### Required action:
Filter the entries below, keeping every line that has the word "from".

### Records supplied:
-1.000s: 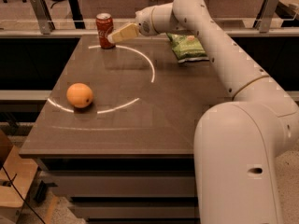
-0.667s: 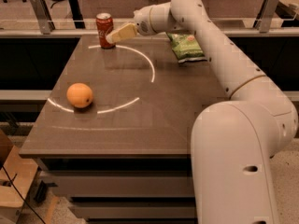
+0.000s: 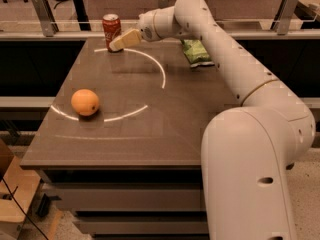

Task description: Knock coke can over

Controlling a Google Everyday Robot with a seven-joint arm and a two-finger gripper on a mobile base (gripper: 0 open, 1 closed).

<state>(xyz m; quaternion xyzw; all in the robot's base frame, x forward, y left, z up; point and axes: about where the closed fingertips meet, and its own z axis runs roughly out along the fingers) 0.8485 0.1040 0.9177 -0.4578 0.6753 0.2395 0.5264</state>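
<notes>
Orange (image 3: 85, 102) lies well apart, left of and nearer than the fingers; not involved. Can (image 3: 111, 26) stands upright, touching or just beside the fingertips, on their left. Gripper (image 3: 116, 45) appears closed and holds nothing. Judged step: at the point of contact, with the next move a firm leftward push to tip the can, not slide it.
</notes>
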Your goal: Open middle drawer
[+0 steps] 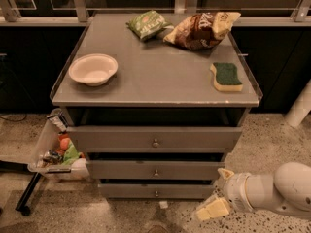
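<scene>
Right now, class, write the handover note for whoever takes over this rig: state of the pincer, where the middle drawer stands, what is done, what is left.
Pincer: open and holding nothing. It is low down, off the right front corner of the cabinet, level with the lower drawers, and touches nothing.
Middle drawer: looks shut, not pulled out. Its knob is free.
Done: no step on the drawer itself shows yet.
Left: bring the pincer across to the knob, close on it and pull the drawer straight out.
</scene>
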Robot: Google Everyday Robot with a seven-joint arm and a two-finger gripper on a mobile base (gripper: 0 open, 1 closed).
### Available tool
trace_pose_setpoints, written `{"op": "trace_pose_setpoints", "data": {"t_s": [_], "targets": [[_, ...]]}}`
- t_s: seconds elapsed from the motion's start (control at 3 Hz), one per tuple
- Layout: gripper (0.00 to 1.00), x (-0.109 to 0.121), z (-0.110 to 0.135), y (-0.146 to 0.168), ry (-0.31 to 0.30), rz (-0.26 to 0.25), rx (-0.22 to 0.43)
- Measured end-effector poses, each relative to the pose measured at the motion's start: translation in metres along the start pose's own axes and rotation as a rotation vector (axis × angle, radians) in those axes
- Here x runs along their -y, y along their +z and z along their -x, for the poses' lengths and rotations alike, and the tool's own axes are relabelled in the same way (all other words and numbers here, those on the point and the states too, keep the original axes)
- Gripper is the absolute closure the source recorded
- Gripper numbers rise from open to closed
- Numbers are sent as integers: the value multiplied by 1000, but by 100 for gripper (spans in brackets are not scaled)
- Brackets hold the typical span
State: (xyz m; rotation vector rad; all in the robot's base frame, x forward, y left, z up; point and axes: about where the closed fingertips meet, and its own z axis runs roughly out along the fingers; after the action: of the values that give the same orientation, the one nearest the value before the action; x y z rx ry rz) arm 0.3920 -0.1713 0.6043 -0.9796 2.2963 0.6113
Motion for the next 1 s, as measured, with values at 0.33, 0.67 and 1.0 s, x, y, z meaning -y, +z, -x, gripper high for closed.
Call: {"op": "trace_pose_setpoints", "data": {"t_s": [0.33, 0.67, 1.0], "targets": [[0, 20, 6, 4, 0, -71, 28], [0, 20, 6, 4, 0, -71, 28], [0, 21, -13, 28, -47, -77, 52]]}}
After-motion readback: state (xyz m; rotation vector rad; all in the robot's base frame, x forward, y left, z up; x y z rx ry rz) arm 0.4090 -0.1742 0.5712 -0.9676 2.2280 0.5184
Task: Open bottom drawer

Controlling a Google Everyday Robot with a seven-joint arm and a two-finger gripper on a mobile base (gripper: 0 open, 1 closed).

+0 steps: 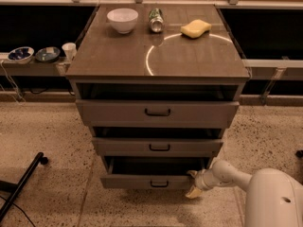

### Answer space:
- t_s: seconds elapsed from the motion's start (control at 3 Hz), one per tuple
- Gripper numbers rise from open to closed

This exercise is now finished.